Rubinius does a lot of things differently than MRI under the covers. As Rubinius has grown up, we’ve definitely seen a wide cross-section of Ruby code while working on features and compatibility. The tips for writing better Ruby code below are based on some of the challenges we have faced.

1. Sending Messages

Rubinius is unique among the various Ruby implementations in that it implements the Ruby core library primarily in Ruby. Even the primitive methods, operations implemented in C++ that must access the virtual machine directly, appear to other Ruby code as normal Ruby methods. Importantly, calling these primitive methods from Ruby code is like calling any other Ruby method.
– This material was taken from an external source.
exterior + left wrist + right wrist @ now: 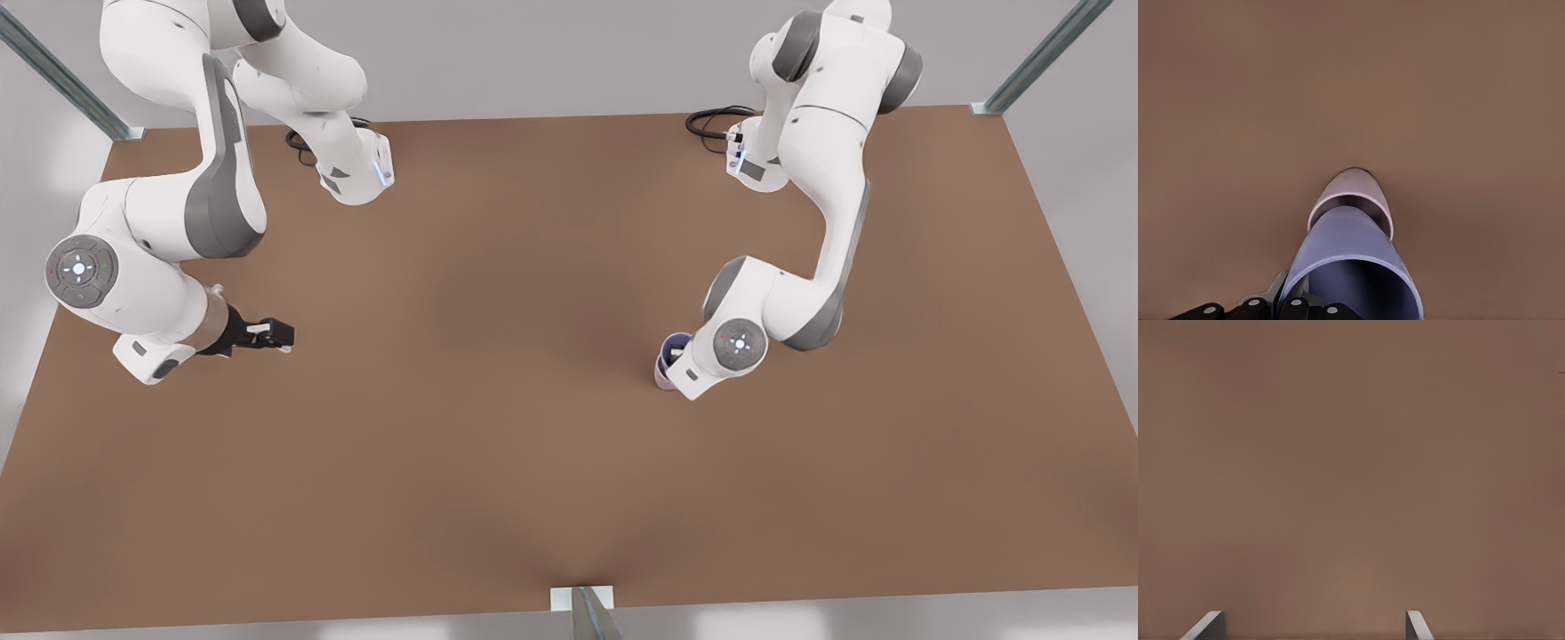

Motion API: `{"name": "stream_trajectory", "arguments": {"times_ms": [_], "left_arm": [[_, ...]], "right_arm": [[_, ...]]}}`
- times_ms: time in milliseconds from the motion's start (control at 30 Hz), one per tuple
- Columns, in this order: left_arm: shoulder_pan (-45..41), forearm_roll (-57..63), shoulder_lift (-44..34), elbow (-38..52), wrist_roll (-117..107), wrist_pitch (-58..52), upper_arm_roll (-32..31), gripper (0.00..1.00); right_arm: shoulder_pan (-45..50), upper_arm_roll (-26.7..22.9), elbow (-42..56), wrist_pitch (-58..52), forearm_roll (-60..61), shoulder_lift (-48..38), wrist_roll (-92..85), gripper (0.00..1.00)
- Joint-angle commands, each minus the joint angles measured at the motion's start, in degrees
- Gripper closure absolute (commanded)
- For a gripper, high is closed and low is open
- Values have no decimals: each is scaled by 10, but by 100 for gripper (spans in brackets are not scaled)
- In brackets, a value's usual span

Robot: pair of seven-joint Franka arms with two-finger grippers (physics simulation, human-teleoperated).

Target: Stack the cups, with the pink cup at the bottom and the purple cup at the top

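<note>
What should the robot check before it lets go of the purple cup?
1. Purple cup sits inside the pink cup: ok.
2. Pink cup underneath, on the table: ok.
3. Stack upright: cannot tell, the arm hides most of it in the front view.
4. Left gripper by the purple cup's rim; grip: cannot tell.
5. Right gripper waits far away, open: ok.
</note>
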Motion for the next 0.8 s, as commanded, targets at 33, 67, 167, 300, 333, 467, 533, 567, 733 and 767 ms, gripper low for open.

Early on in the Rubinius project, a lot of attention was focused on the idea of Ruby in Ruby. This was a good idea for several reasons, one of which being that Ruby is a more elegant and expressive language than C or Java, and that Ruby programmers tend to understand Ruby code pretty well. This familiarity with Ruby makes Rubinius easier to develop and maintain, and more approachable for many Ruby developers. The validity of these reasons has been demonstrated in the life of the project. However, there are two other very important reasons that don’t attract quite as much attention.

The first of these is performance. As Evan often points out, Ruby is the currency of the Rubinius VM. It understands Ruby inside and out. The VM knows how to find a Ruby method, how to look up a constant, and what it means for an object to reference another object. The Rubinius VM operates on a special representation of Ruby code. This representation is often referred to as bytecode and is essentially a stream of instructions for the virtual machine. The JIT compiler, which can significantly improve Ruby performance, also operates on bytecode. What this means is that to the JIT, your program and the Ruby core library look an awful lot alike. So much, in fact, that the JIT compiler can mix them all together, which gives the optimizer much greater opportunity to generate really fast code.

The second reason is the consistency and elegance of an object-oriented language. When the Ruby core library is written in Ruby, you call a Ruby method, well, by calling a Ruby method. That may sound redundant, but I assure you, it is not. In MRI, for example, with the Ruby core library written in C, the code will often call directly to a C function rather than dispatching normally through Ruby method calls. What this means for you is that MRI may invoke “Ruby” functionality without engaging you in the conversation at all. That inconsistency may prevent you from using simple and elegant object-oriented code that extends the functionality of core classes.

In contrast, when functionality is invoked through normal Ruby dispatch, your code can be elegant and participate in the process. However, this is a significant double-edged sword, as we have become painfully aware of in Rubinius. When we implement all the complex behavior of the core library in Ruby, it’s quite possible to do something crazy, like remove all the Ruby methods we need to make an object work! That is pretty crazy, right? Fortunately, in this coding wild west, there is a very important principle that can lend some law and order.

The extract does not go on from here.